DATA TO USE below:
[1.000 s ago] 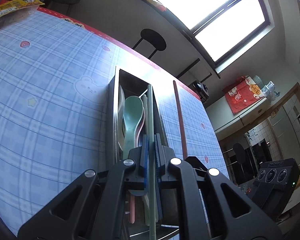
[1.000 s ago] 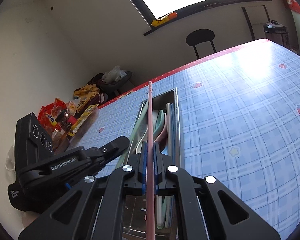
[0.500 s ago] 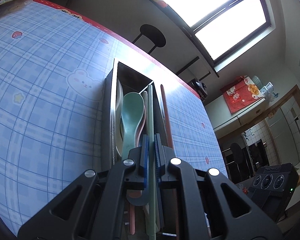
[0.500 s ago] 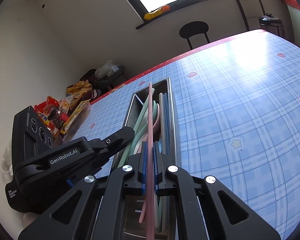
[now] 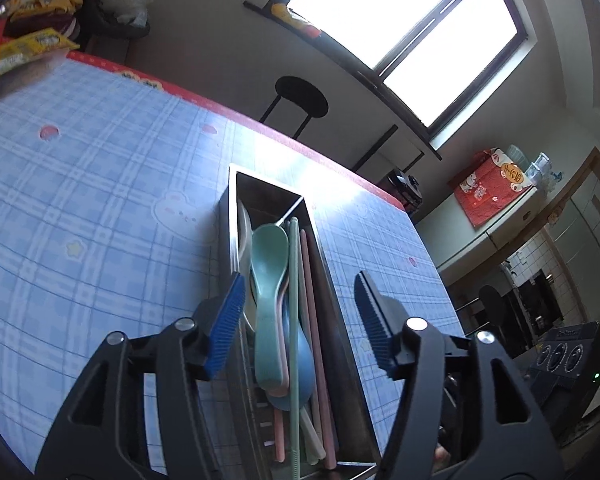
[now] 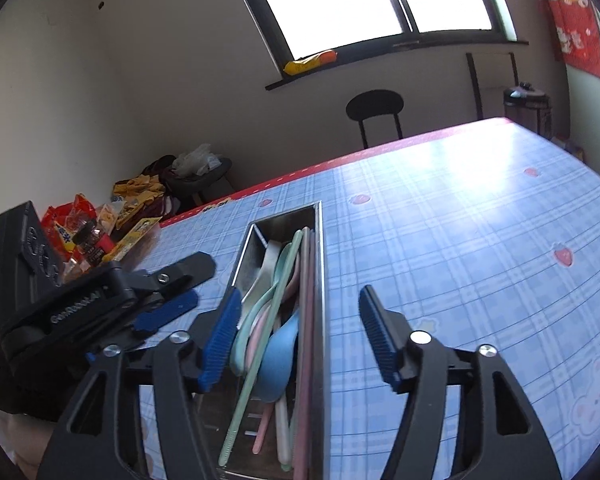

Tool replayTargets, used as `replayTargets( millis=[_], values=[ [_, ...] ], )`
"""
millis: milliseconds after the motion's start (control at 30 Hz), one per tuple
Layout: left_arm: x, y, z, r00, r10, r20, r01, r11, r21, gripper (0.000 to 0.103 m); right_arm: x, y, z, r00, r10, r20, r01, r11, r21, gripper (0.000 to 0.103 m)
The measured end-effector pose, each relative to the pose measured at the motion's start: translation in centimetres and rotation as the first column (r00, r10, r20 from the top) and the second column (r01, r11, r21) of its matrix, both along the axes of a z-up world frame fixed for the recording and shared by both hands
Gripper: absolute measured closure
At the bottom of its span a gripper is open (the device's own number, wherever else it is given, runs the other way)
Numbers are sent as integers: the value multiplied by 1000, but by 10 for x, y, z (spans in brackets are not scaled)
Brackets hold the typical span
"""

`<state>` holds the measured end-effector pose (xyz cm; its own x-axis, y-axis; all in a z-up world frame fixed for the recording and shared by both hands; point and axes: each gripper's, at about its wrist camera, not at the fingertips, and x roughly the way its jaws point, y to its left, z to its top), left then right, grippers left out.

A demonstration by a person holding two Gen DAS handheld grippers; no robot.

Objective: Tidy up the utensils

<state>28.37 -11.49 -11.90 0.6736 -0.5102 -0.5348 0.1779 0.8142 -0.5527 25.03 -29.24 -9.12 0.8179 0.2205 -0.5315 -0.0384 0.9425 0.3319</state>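
A long steel tray (image 5: 232, 216) (image 6: 320, 264) lies on the blue checked tablecloth, holding a green spoon (image 5: 268, 264), a blue spoon (image 6: 278, 356), a pink spoon, a green chopstick (image 5: 294, 320) (image 6: 260, 356) and a pink chopstick (image 5: 316, 328) (image 6: 310, 320). My left gripper (image 5: 298, 322) hovers over the tray's near end, its jaws opening, pads clear of the green chopstick lying in the tray. My right gripper (image 6: 296, 334) also stands over the tray, jaws opening, pads off the pink chopstick. The left gripper's body (image 6: 100, 300) shows at the left of the right wrist view.
The table's red far edge (image 5: 260, 120) runs ahead, with a black stool (image 5: 300, 98) (image 6: 376, 108) behind it. Snack packets and a jar (image 6: 88, 236) sit at the table's left corner. The right gripper's housing (image 5: 568, 356) shows at lower right.
Both grippers went from shut to wide apart. The green chopstick left the left jaws and the pink chopstick left the right jaws; both now lie in the tray.
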Motion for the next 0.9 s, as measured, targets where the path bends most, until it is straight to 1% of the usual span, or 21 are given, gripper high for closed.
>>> replayTargets(
  millis=[33,67,100,133,167,200,300,367,467,567,633,667,733,833,900],
  values=[
    [-4,2,6,1000,9,25,-10,1000,22,27,-1,0,3,1000,-17,11,18,1000,-25,29],
    [-8,5,13,998,20,53,-22,999,39,21,-3,-1,5,999,-32,20,33,998,-46,23],
    [-13,8,20,996,35,77,-39,998,59,18,-4,-3,7,999,-44,29,46,997,-60,18],
    [-17,11,27,994,49,102,-57,995,81,14,-5,-4,8,998,-55,35,58,996,-71,15],
    [-22,14,34,990,59,128,-73,992,103,9,-5,-5,10,997,-64,38,67,994,-81,10],
    [-28,17,41,985,73,154,-93,987,129,6,-7,-6,11,997,-71,43,74,993,-89,6],
    [-45,30,57,968,120,220,-165,965,202,6,-12,-7,17,994,-84,75,92,990,-109,6],
    [-54,43,68,957,156,243,-214,948,236,6,-17,-4,23,992,-84,99,96,987,-129,6],
    [-67,61,86,941,187,284,-268,920,285,6,-28,4,39,987,-81,138,106,977,-187,6],
    [-83,75,108,919,188,347,-319,871,375,6,-46,13,63,969,-105,225,162,955,-249,6],
    [-95,86,123,900,177,398,-349,840,416,6,-57,19,78,958,-116,264,194,937,-292,6],
    [-100,91,130,893,168,417,-356,831,427,6,-62,23,85,955,-109,275,196,929,-314,6],
    [-109,102,141,883,153,444,-362,824,435,6,-71,32,98,955,-85,286,188,915,-357,6],
    [-122,115,153,874,111,472,-350,819,455,6,-87,42,116,956,-45,290,167,897,-409,6],
    [-130,118,157,870,71,487,-337,807,485,6,-98,50,125,957,-31,288,162,881,-445,6]
  ],
)
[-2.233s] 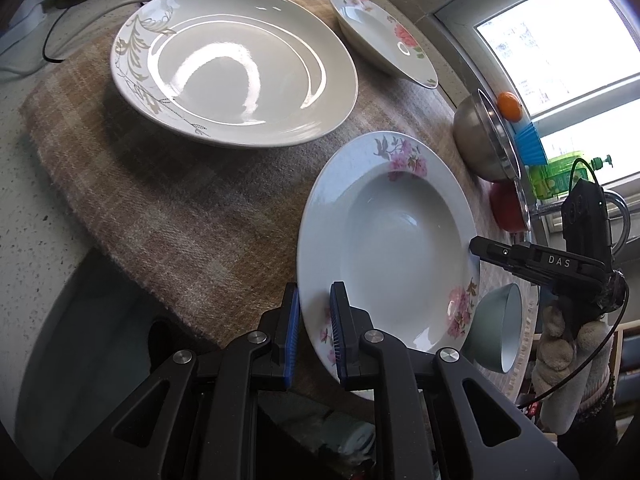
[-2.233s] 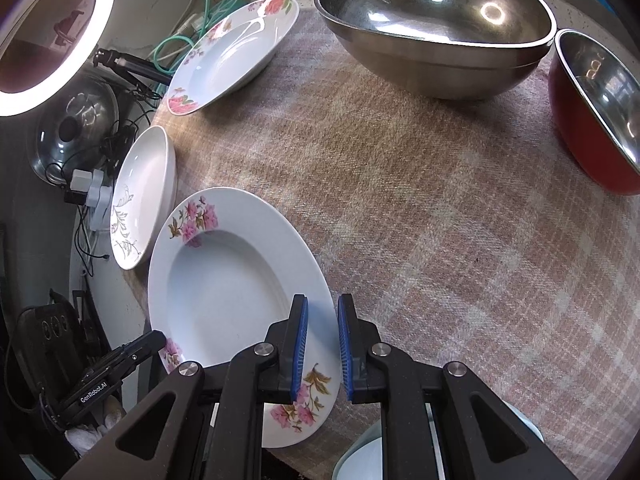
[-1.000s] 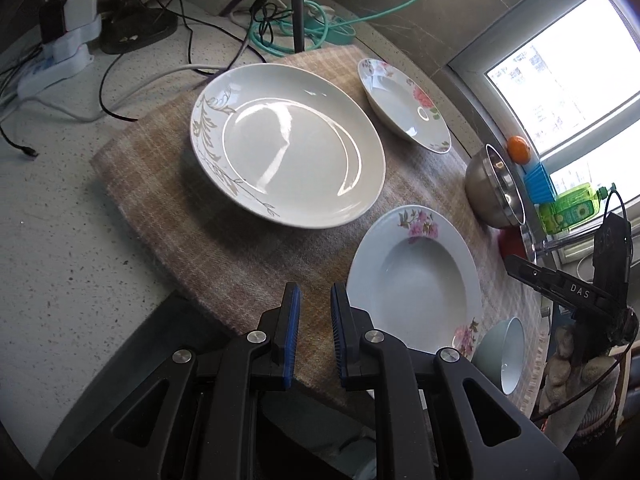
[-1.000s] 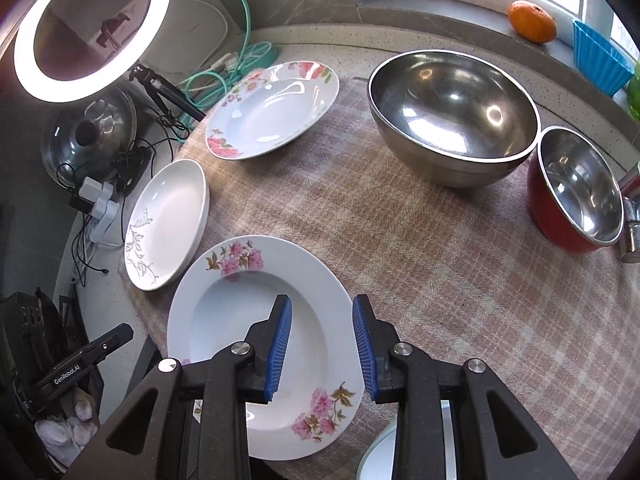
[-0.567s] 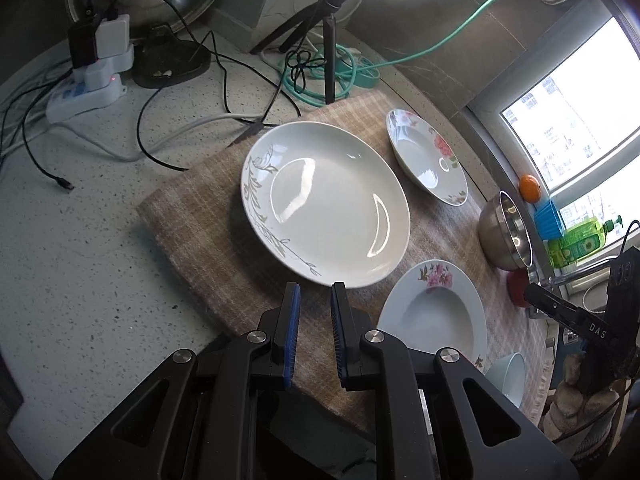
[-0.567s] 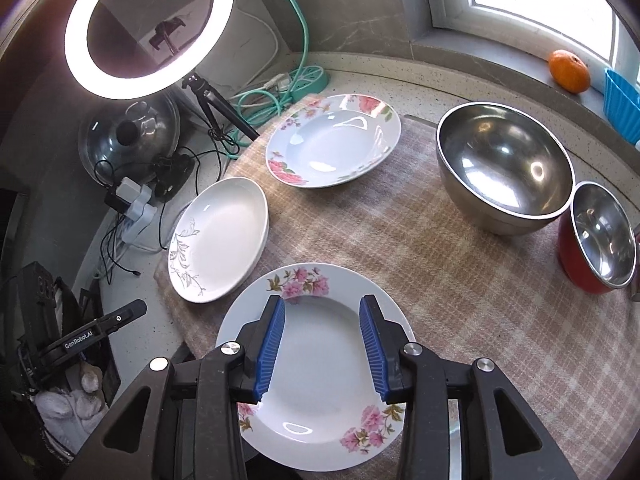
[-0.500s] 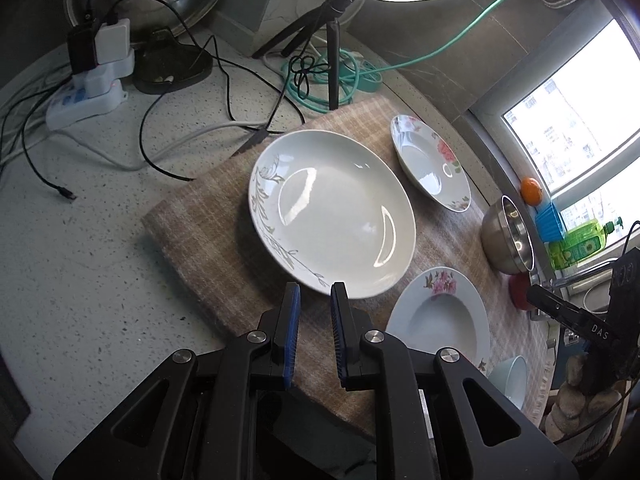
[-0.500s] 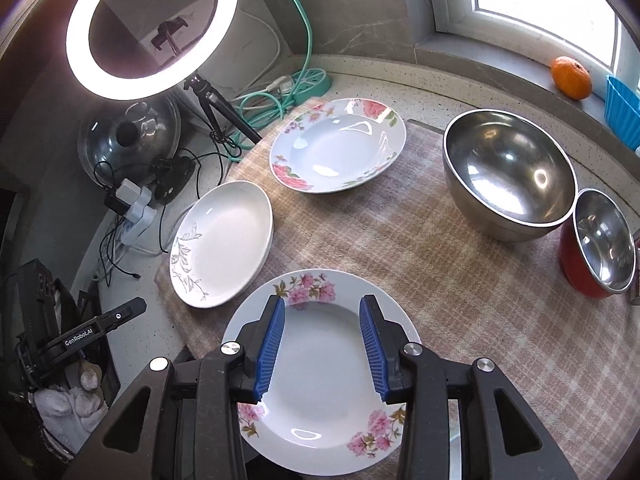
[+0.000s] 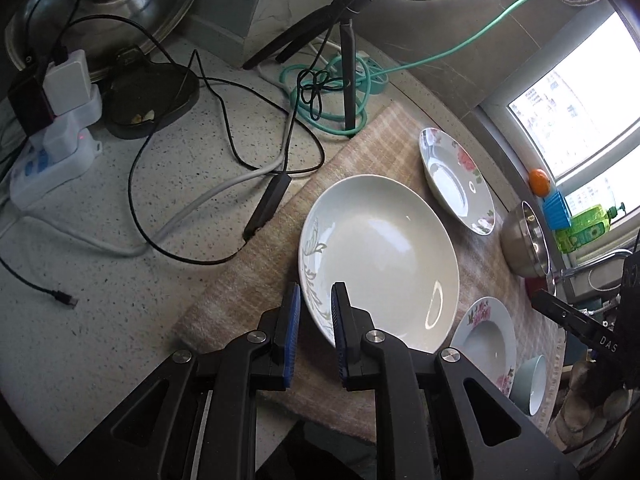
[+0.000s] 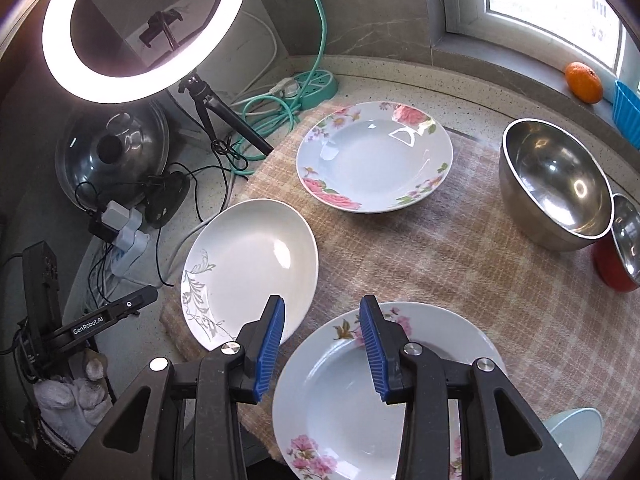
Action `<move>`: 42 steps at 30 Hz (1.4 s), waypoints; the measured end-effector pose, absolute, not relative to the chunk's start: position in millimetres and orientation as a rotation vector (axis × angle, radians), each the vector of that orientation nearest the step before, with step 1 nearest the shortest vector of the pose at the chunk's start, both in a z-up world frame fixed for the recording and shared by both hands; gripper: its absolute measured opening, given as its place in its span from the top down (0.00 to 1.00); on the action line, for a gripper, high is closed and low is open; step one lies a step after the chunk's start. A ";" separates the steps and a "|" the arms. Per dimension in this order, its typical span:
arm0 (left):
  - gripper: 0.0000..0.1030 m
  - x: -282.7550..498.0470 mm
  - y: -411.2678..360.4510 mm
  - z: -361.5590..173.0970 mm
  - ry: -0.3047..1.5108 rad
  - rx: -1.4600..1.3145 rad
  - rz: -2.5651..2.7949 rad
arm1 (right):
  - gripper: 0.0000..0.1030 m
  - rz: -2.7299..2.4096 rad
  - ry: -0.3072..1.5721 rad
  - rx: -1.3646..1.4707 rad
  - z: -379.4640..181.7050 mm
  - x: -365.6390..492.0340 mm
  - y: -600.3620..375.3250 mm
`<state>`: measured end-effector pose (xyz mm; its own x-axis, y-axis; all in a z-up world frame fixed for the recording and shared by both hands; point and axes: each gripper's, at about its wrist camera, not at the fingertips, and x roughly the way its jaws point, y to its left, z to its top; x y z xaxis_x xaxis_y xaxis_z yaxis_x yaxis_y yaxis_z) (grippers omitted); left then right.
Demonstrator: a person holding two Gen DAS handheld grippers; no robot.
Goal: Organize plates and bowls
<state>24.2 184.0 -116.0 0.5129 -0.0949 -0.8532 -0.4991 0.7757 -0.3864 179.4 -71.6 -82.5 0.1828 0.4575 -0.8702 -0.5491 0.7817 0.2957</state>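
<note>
Ring light (image 10: pixel 144 28) and cables (image 9: pixel 224 152) crowd the plates (image 10: pixel 252 268).

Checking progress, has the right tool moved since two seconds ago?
Yes. The right tool backed away from the near floral plate, revealing the ring light.

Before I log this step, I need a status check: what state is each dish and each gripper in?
Leaf-pattern plate: empty, on the cloth.
Far floral plate: empty, upright.
Near floral plate: empty, not gripped.
Steel bowl: empty, upright.
Red bowl: empty.
Left gripper: narrow gap, holding nothing.
Right gripper: open, empty.
</note>
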 end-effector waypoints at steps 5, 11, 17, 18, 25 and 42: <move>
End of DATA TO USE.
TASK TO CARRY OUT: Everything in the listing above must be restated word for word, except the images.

EXERCISE RESPONSE:
[1.000 s ago] 
[1.000 s ago] 
[0.500 s ago] 
[0.500 s ago] 
[now] 
[now] 

Tool replayTargets, used as `replayTargets( millis=[_], values=[ [_, ...] ], )`
"""
millis: milliseconds after the motion's start (control at 30 Hz), one per tuple
Layout: left_arm: x, y, z, r00, r10, r20, r01, r11, r21, gripper (0.000 to 0.103 m); right_arm: x, y, z, r00, r10, r20, r01, r11, r21, gripper (0.000 to 0.103 m)
The measured end-effector pose, each relative to the pose measured at the motion's start: translation in centimetres and rotation as the first column (r00, r10, r20 from the top) and the second column (r01, r11, r21) of its matrix, both along the axes of a z-up world frame fixed for the recording and shared by both hands
Gripper: absolute measured closure
At the bottom of its span a gripper is open (the device's own number, wherever else it is given, runs the other way)
Numbers are sent as integers: the value multiplied by 1000, but by 10 for x, y, z (spans in brackets are not scaled)
Brackets hold the typical span
"""

`<state>` holds the measured end-effector pose (xyz cm; its own x-axis, y-axis; all in a z-up world frame fixed for the recording and shared by both hands; point and axes: each gripper's, at about its wrist camera, not at the fingertips, and x roughly the way its jaws point, y to its left, z to its top), left then right, grippers left out.

A demonstration by a person holding two Gen DAS handheld grippers; no robot.

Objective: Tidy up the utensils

<state>28.37 -11.49 -11.90 0.6736 -0.5102 -0.5348 0.1779 0.8142 -0.5527 25.03 -29.24 -9.12 0.8179 0.2205 -0.5315 -0.0384 0.9425 0.3319</state>
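A long steel tray (image 5: 232, 216) (image 6: 320, 264) lies on the blue checked tablecloth, holding a green spoon (image 5: 268, 264), a blue spoon (image 6: 278, 356), a pink spoon, a green chopstick (image 5: 294, 320) (image 6: 260, 356) and a pink chopstick (image 5: 316, 328) (image 6: 310, 320). My left gripper (image 5: 298, 322) hovers over the tray's near end, its jaws opening, pads clear of the green chopstick lying in the tray. My right gripper (image 6: 296, 334) also stands over the tray, jaws opening, pads off the pink chopstick. The left gripper's body (image 6: 100, 300) shows at the left of the right wrist view.
The table's red far edge (image 5: 260, 120) runs ahead, with a black stool (image 5: 300, 98) (image 6: 376, 108) behind it. Snack packets and a jar (image 6: 88, 236) sit at the table's left corner. The right gripper's housing (image 5: 568, 356) shows at lower right.
Both grippers went from shut to wide apart. The green chopstick left the left jaws and the pink chopstick left the right jaws; both now lie in the tray.
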Motion for the next 0.9 s, as measured, targets where the path bends most, until it is straight to 1% of the usual span, or 21 are given, gripper high for closed.
>>> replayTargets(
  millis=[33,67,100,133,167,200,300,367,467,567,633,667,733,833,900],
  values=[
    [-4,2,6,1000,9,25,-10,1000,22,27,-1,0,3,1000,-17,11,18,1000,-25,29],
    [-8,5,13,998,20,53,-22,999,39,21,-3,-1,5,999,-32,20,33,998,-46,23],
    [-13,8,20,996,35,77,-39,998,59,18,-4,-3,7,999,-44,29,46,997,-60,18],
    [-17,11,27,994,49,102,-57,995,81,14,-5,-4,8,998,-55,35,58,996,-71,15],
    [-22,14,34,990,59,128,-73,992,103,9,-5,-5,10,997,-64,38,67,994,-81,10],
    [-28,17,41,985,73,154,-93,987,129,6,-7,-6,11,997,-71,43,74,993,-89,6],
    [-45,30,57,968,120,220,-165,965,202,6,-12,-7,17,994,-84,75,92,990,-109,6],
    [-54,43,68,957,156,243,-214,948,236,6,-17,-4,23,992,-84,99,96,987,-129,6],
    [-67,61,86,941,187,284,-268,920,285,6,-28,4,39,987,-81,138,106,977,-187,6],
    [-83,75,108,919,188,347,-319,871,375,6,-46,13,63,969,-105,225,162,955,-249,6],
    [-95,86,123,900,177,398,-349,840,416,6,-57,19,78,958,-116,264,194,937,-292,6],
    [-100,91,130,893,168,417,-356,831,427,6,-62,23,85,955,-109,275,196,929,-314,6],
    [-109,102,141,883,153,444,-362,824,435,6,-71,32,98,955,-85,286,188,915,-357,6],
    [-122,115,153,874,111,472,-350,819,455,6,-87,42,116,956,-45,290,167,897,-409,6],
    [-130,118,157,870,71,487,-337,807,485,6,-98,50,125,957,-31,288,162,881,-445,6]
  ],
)
[-2.233s] 
[-2.233s] 
[-1.000s] 
[-1.000s] 
[-0.567s] 
[-0.567s] 
[-0.500s] 
[-0.500s] 
[+0.000s] 
[+0.000s] 
Action `<move>`: 42 steps at 30 Hz (1.4 s), waypoints; the measured end-effector pose, absolute, not relative to the chunk's start: position in millimetres and orientation as a rotation vector (axis × angle, radians), each the vector of that orientation nearest the step before, with step 1 nearest the shortest vector of the pose at the chunk's start, both in a z-up world frame fixed for the recording and shared by both hands; gripper: its absolute measured opening, given as its place in its span from the top down (0.00 to 1.00); on the action line, for a gripper, high is closed and low is open; step one lies a step after the chunk's start. A ";" separates the steps and a "|" the arms. Per dimension in this order, its typical span:
arm0 (left):
  - gripper: 0.0000..0.1030 m
  - x: -282.7550..498.0470 mm
  - y: -411.2678..360.4510 mm
  - z: -361.5590..173.0970 mm
  - ry: -0.3047..1.5108 rad
  - rx: -1.4600..1.3145 rad
  - rz: -2.5651..2.7949 rad
arm1 (right):
  - gripper: 0.0000..0.1030 m
  - rz: -2.7299..2.4096 rad
  - ry: -0.3072..1.5721 rad
  - rx: -1.3646..1.4707 rad
  - z: -379.4640..181.7050 mm
  - x: -365.6390..492.0340 mm
  - y: -600.3620..375.3250 mm
`<state>`: measured end-effector pose (xyz mm; its own x-axis, y-axis; all in a z-up world frame fixed for the recording and shared by both hands; point and axes: each gripper's, at about its wrist camera, not at the fingertips, and x roughly the way its jaws point, y to its left, z to its top; x y z xaxis_x xaxis_y xaxis_z yaxis_x yaxis_y yaxis_z) (grippers omitted); left then right.
Demonstrator: a person holding two Gen DAS handheld grippers; no robot.
Goal: Organize plates and bowls
<state>24.2 184.0 -116.0 0.5129 -0.0949 -0.8532 -0.4991 0.7757 -0.3864 179.4 -71.6 -82.5 0.1828 0.4575 -0.8702 -0.5491 0.7817 0.2957</state>
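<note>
Ring light (image 10: pixel 144 28) and cables (image 9: pixel 224 152) crowd the plates (image 10: pixel 252 268).

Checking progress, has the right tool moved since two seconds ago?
Yes. The right tool backed away from the near floral plate, revealing the ring light.

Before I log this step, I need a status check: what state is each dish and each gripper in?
Leaf-pattern plate: empty, on the cloth.
Far floral plate: empty, upright.
Near floral plate: empty, not gripped.
Steel bowl: empty, upright.
Red bowl: empty.
Left gripper: narrow gap, holding nothing.
Right gripper: open, empty.
</note>
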 end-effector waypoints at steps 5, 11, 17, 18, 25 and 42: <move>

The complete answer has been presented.